Bibi is not a religious fanatic himself, but Smotrich’s ‘legal reforms’ would quash Netanyahu’s indictment, so he would have no reservations about giving the RZP senior cabinet posts if the right-wing parties get enough seats in this election to form a government.
Will they? Impossible to say, really. The magic number is 61 (out of 120 seats in the Knesset), and the right-wing, pro-Netanyahu parties consistently come up with only 59 or 60 seats in the polls. The Jewish parties in the current coalition get 56, and the four parties representing Israel’s Arab citizens get four seats (or possibly none at all, if they cannot unite).

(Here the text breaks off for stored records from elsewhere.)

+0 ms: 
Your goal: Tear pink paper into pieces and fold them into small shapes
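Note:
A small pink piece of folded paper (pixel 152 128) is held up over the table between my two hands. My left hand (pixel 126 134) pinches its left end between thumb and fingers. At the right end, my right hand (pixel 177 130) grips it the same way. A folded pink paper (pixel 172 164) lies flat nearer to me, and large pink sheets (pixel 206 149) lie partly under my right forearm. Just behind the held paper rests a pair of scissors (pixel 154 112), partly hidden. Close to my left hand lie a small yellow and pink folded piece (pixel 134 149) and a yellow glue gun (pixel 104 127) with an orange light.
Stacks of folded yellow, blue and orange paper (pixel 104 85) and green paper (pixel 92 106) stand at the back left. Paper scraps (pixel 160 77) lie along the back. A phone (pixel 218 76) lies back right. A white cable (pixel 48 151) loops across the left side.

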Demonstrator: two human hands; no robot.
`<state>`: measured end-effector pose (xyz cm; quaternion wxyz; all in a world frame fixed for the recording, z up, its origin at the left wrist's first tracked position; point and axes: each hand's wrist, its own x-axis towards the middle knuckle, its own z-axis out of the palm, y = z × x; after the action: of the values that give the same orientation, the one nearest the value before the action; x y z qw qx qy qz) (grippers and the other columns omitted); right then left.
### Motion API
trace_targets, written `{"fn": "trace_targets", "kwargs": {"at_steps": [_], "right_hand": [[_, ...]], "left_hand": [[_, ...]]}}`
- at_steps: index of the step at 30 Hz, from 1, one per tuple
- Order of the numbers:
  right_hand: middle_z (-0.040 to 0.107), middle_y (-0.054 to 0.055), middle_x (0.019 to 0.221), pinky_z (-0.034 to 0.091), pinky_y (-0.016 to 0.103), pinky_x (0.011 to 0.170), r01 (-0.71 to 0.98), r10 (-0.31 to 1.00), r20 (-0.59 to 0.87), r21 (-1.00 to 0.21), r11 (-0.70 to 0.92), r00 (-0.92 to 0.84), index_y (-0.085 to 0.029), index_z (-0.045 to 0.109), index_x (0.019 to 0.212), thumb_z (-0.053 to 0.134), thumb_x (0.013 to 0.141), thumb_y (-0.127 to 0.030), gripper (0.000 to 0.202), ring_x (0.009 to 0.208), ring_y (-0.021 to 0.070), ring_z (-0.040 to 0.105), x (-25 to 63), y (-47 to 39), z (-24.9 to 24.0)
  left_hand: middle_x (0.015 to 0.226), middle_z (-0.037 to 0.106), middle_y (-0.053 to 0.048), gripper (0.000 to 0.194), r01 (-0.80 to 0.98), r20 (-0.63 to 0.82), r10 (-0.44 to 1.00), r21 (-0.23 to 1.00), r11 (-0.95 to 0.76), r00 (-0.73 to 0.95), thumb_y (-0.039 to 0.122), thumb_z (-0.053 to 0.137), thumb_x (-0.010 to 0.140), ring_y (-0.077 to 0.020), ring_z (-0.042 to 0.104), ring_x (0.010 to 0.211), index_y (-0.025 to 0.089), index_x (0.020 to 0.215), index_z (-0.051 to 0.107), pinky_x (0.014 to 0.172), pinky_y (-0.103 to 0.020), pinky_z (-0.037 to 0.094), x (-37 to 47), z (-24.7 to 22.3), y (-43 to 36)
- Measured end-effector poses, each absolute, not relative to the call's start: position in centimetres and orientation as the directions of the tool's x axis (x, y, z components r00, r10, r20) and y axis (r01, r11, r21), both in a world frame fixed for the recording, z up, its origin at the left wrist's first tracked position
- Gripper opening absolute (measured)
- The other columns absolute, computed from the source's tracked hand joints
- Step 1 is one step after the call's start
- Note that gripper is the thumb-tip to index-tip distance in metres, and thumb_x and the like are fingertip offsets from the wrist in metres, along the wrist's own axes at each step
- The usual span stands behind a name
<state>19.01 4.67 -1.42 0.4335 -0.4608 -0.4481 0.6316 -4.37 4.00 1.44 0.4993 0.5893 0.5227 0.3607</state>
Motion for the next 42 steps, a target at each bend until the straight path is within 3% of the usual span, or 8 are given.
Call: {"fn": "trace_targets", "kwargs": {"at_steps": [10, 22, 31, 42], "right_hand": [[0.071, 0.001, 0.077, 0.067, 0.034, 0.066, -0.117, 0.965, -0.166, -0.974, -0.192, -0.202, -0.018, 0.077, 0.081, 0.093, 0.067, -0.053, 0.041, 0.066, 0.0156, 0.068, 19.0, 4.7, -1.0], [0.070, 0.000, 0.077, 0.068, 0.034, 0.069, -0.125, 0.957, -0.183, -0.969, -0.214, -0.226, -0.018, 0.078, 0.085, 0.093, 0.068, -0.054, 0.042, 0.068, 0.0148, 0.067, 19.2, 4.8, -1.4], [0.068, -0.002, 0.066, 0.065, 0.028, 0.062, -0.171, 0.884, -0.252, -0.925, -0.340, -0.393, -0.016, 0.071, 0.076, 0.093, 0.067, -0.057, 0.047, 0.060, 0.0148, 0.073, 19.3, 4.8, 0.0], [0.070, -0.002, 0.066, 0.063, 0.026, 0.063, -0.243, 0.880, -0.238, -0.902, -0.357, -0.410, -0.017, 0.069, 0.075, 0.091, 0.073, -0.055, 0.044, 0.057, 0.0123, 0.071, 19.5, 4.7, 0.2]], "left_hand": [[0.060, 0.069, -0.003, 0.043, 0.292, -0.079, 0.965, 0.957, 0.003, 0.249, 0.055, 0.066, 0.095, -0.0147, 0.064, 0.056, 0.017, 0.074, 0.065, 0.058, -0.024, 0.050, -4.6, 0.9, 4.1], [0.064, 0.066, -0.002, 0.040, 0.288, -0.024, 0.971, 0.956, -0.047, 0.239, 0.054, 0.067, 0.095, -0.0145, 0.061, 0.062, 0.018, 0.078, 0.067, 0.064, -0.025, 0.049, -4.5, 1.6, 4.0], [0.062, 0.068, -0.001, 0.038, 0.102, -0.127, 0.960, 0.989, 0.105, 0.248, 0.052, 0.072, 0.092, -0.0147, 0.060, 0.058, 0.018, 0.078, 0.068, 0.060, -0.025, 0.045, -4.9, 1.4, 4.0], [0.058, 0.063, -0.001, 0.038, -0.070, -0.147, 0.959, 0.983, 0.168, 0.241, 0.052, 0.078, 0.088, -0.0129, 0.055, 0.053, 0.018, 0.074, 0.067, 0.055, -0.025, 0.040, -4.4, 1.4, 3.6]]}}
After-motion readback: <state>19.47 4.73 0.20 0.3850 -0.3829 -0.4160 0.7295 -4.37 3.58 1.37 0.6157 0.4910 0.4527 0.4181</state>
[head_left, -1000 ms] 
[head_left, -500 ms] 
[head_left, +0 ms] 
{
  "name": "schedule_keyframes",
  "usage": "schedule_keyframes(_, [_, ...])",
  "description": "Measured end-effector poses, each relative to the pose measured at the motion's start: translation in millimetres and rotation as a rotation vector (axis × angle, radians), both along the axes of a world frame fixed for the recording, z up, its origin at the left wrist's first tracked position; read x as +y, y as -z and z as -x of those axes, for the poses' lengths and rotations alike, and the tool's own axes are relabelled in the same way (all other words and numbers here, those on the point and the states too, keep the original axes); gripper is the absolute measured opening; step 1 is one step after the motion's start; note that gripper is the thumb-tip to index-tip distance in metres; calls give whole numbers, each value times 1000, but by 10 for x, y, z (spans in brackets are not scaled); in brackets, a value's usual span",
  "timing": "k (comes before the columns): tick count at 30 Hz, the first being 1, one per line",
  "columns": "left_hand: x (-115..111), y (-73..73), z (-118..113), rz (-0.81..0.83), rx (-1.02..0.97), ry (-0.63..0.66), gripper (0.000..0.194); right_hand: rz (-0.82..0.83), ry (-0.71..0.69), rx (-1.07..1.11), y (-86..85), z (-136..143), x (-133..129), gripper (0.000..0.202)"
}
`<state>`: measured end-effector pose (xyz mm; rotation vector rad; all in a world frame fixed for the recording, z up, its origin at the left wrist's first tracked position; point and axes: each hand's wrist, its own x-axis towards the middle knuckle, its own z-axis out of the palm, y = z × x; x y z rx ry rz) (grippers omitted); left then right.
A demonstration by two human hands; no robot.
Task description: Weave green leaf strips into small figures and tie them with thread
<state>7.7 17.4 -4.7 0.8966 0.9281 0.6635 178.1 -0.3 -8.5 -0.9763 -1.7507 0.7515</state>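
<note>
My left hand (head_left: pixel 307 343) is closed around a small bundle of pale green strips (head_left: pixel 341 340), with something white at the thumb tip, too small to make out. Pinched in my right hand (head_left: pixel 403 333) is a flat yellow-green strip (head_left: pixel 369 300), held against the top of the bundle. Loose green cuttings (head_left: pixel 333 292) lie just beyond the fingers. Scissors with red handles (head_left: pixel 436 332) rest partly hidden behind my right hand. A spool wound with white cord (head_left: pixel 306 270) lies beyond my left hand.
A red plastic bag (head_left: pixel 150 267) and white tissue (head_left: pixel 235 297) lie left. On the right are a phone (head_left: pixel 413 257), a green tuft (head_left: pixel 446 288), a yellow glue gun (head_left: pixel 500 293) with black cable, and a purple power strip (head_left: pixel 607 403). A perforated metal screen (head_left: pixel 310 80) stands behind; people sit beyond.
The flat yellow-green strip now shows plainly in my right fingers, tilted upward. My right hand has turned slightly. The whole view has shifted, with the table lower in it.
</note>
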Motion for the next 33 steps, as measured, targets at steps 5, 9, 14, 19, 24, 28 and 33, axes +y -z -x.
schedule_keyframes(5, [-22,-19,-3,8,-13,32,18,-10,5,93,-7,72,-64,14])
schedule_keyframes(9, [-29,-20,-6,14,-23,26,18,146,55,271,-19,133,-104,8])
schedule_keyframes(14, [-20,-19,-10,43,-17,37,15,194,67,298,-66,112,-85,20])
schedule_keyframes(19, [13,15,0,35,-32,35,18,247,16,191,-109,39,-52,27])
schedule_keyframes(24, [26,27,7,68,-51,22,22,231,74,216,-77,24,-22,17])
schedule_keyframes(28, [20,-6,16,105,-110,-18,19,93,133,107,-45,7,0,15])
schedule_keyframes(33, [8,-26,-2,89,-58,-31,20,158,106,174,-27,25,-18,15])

Like the previous four elections, this one is likely to end up as a cliff-hanger. It may not even be the last in the series, for most Israelis are just voting the same way every time. Meanwhile, however, the real world around them is going to hell.
The three million Palestinian Arabs in the occupied West Bank are near the breaking point. The Palestinian Authority, Israel’s instrument for controlling the occupied territories, has lost all authority. The PA’s unelected leader, 86-year-old Mahmoud Abbas, is in poor health and has no deputy or designated successor.
The cities of Jenin and Nablus in the northern West Bank are already effectively beyond Israeli or PA control. The young and heavily armed militants of the ‘Lion’s Den’ militia dominate the streets except when the Israeli army goes in shooting, and a third full-scale ‘intifada’ may be just weeks away.
Yet Israeli voters, permanently distracted by the Netanyahu melodrama, seem largely unaware of what is heading their way.